> [Exercise objective] Please write out every line of the material exactly.
--- Raw data ---
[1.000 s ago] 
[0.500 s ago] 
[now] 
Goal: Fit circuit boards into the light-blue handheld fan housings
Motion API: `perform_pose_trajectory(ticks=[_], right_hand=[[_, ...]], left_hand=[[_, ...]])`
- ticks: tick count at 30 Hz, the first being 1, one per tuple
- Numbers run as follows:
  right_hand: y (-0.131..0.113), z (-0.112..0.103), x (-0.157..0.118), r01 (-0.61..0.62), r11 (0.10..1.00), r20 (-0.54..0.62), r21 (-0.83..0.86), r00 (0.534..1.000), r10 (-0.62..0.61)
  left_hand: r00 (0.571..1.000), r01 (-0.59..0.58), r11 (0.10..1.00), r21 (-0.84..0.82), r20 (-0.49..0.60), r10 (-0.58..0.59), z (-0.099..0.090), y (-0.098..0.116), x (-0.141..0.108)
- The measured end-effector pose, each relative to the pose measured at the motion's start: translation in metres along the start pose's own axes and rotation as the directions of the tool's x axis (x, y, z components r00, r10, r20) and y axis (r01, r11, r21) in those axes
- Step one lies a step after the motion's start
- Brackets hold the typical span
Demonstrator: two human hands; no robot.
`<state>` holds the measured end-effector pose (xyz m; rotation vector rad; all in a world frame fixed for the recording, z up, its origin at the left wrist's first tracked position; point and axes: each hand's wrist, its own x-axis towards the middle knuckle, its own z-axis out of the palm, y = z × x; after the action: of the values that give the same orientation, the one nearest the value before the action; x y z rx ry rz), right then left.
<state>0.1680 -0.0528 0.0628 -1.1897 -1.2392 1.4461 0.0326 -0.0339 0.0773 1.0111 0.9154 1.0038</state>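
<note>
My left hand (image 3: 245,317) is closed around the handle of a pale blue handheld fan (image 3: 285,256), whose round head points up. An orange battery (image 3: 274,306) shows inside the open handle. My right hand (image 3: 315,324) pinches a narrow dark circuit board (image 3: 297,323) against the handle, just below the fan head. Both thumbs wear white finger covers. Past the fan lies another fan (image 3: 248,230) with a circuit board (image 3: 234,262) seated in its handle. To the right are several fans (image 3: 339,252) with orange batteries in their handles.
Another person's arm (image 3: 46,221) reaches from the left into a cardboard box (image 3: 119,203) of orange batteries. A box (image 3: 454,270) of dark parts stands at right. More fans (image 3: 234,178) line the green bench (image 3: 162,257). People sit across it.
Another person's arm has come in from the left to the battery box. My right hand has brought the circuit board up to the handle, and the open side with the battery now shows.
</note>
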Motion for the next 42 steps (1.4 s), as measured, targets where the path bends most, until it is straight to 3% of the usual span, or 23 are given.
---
> [Written reply]
[1.000 s ago] 
[0.500 s ago] 
[now] 
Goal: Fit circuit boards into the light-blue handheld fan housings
Motion API: `perform_pose_trajectory(ticks=[_], right_hand=[[_, ...]], left_hand=[[_, ...]])`
- ticks: tick count at 30 Hz, the first being 1, one per tuple
- Numbers run as follows:
  right_hand: y (-0.131..0.113), z (-0.112..0.103), x (-0.157..0.118), r01 (-0.61..0.62), r11 (0.10..1.00), r20 (-0.54..0.62), r21 (-0.83..0.86), r00 (0.534..1.000), r10 (-0.62..0.61)
  left_hand: r00 (0.571..1.000), r01 (-0.59..0.58), r11 (0.10..1.00), r21 (-0.84..0.82), r20 (-0.49..0.60), r10 (-0.58..0.59), z (-0.099..0.090), y (-0.098..0.116), x (-0.141..0.108)
- The measured end-effector pose, each relative to the pose measured at the motion's start: translation in metres along the start pose's own axes and rotation as the directions of the tool's x axis (x, y, z components r00, r10, r20) and y axis (r01, r11, r21) in those axes
- Step one lies a step after the motion's start
- Brackets hold the typical span
Demonstrator: two human hands; no robot.
`<state>` holds the measured end-effector pose (xyz m; rotation vector rad; all in a world frame fixed for the recording, z up, its origin at the left wrist's first tracked position; point and axes: each hand's wrist, its own x-axis towards the middle knuckle, its own z-axis out of the palm, y = z × x; after the action: of the values that give the same orientation, the one nearest the value before the action; x y z rx ry rz), right then left.
<state>0.1680 -0.0528 0.0628 -1.1897 -1.2392 1.4461 0.0326 -0.0339 0.0773 1.0111 0.9154 1.0038</state>
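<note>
My left hand (image 3: 245,317) is closed around the handle of a pale blue handheld fan (image 3: 285,256), whose round head points up. An orange battery (image 3: 274,306) shows inside the open handle. My right hand (image 3: 315,324) pinches a narrow dark circuit board (image 3: 297,323) against the handle, just below the fan head. Both thumbs wear white finger covers. Past the fan lies another fan (image 3: 248,230) with a circuit board (image 3: 234,262) seated in its handle. To the right are several fans (image 3: 339,252) with orange batteries in their handles.
Another person's arm (image 3: 46,221) reaches from the left into a cardboard box (image 3: 119,203) of orange batteries. A box (image 3: 454,270) of dark parts stands at right. More fans (image 3: 234,178) line the green bench (image 3: 162,257). People sit across it.
Another person's arm has come in from the left to the battery box. My right hand has brought the circuit board up to the handle, and the open side with the battery now shows.
</note>
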Motion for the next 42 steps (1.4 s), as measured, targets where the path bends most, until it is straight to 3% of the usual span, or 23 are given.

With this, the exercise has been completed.